I costi degli asili nido contribuiscono a selezionare i bambini che accedono al servizio dal punto di vista del reddito familiare. Infatti, il reddito netto delle famiglie che usufruiscono del nido risulta mediamente più alto di quello delle famiglie con figli di età compresa fra 0 e 2 anni che non frequentano il nido: 40.092 euro annui contro 34.572 euro. Anche questo dato emerge dal report sui servizi educativi per l’infanzia promosso da Istat: ordinando la popolazione in cinque gruppi per livello crescente di reddito, l’utilizzo del nido risulta decisamente più basso per il primo gruppo, composto dalle famiglie più povere, al cui interno solo il 13,4% dei bambini fruisce del servizio. Tale valore sale al 23,5% nel secondo quinto, cresce in misura molto più contenuta nel terzo (24,8%) e nel quarto gruppo (25,9%) e di nuovo in misura più consistente nella fascia più alta di reddito (31,2%). Le percentuali di utilizzo del nido risultano decisamente sotto la media in corrispondenza delle principali condizioni di disagio, come la grave deprivazione materiale (13,7%), il rischio di povertà (14,2%) e la bassa intensità lavorativa (15,5%) mentre nelle famiglie che non presentano alcuna condizione di disagio la quota è del 26,2%.

Complessivamente i Comuni spendono circa 1 miliardo e 461 milioni di euro l’anno per i nidi e i servizi integrativi per la prima infanzia, di cui il 19,6% rimborsato dalle famiglie sotto forma di compartecipazione degli utenti. Al Centro-nord la spesa media dei Comuni per un bambino residente passa da poco meno di 2mila euro l’anno nei Comuni altamente urbanizzati a poco meno di 700 euro nei comuni con grado di urbanizzazione medio e basso. Nel Mezzogiorno si ha una media di 389 euro per bambino nei Comuni più urbanizzati e di circa 300 euro l’anno nei Comuni a media e bassa urbanizzazione.
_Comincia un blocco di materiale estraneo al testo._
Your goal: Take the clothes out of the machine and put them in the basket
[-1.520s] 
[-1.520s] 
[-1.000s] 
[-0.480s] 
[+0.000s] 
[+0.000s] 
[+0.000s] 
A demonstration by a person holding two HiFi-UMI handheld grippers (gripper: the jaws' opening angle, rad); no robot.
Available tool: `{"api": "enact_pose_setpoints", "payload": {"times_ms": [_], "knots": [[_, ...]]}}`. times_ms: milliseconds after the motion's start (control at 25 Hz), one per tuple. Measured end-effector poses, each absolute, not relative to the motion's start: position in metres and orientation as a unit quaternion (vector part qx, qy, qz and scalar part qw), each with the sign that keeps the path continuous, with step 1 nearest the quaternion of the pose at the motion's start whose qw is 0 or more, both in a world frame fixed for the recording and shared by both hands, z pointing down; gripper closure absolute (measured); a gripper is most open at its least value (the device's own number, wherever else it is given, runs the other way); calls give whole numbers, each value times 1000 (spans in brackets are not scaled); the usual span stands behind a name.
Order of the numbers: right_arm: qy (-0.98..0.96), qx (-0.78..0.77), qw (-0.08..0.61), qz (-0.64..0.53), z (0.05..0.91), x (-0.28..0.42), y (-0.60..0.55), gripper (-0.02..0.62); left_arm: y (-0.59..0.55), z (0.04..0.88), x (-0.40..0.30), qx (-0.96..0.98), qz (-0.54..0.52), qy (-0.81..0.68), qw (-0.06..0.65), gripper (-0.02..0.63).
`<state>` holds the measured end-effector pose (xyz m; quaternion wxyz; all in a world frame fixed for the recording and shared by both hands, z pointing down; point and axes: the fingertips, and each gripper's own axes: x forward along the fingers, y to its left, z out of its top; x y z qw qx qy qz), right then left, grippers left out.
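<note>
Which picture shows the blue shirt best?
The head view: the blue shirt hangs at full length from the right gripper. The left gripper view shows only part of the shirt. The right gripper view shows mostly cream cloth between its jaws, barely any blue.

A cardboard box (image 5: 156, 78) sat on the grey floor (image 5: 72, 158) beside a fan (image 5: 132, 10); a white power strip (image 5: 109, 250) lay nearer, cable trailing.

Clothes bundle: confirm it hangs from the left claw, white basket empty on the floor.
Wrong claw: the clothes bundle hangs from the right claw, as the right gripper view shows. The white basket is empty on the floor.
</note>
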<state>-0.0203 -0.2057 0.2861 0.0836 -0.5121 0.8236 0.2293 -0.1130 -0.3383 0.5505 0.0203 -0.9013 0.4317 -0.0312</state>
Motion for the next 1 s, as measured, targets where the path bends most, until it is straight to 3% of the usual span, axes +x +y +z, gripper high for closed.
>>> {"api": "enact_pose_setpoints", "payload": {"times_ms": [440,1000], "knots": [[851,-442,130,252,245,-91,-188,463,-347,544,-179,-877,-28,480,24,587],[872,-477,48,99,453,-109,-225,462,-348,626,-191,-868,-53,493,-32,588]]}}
Gli effetti del Covid e l’emergenza sul futuro

L’emergenza sanitaria dovuta al Covid-19 oggi mette a rischio la gestione dei nidi da parte dei Comuni, i quali già risentono delle mancate entrate e dei rimborsi dovuti alle famiglie per le rette afferenti al periodo di chiusura delle strutture educative. Analoghe preoccupazioni riguardano il settore privato, anche per le inevitabili ripercussioni economiche che la crisi avrà sulle famiglie, riducendo la loro capacità di spesa e condizionando la scelta di frequenza dei bambini ai servizi educativi per l’infanzia.

Le promesse della politica

«In questo periodo di fatica per la collettività è emerso con chiarezza che bisogna rimettere al centro i servizi educativi per prima infanzia», ha detto la ministra per la Famiglia, Elena Bonetti, durante la presentazione del rapporto Istat. «Il coronavirus ha reso ancor più evidenti le problematiche legate a questi numeri e i rischi legati all’impoverimetno dei servizi educativi – ha aggiunto -. Oggi dobbiamo ricomporre i cocci di un sistema che si è mostrato fragile, aperti a nuove progettualità e ai suggerimenti più innovativi, per rididsegnare un sistema all’altezza delle sfide che ci attendono come Paese». Così la ministra Bonetti ha sottolineato, guardando al futuro, la necessità di tornare a investire per adeguare l’offerta deri servizi educativi per la prima infanzia alla situazione attuale. «Non può essere l’ennesima occasione perduta», ha concluso.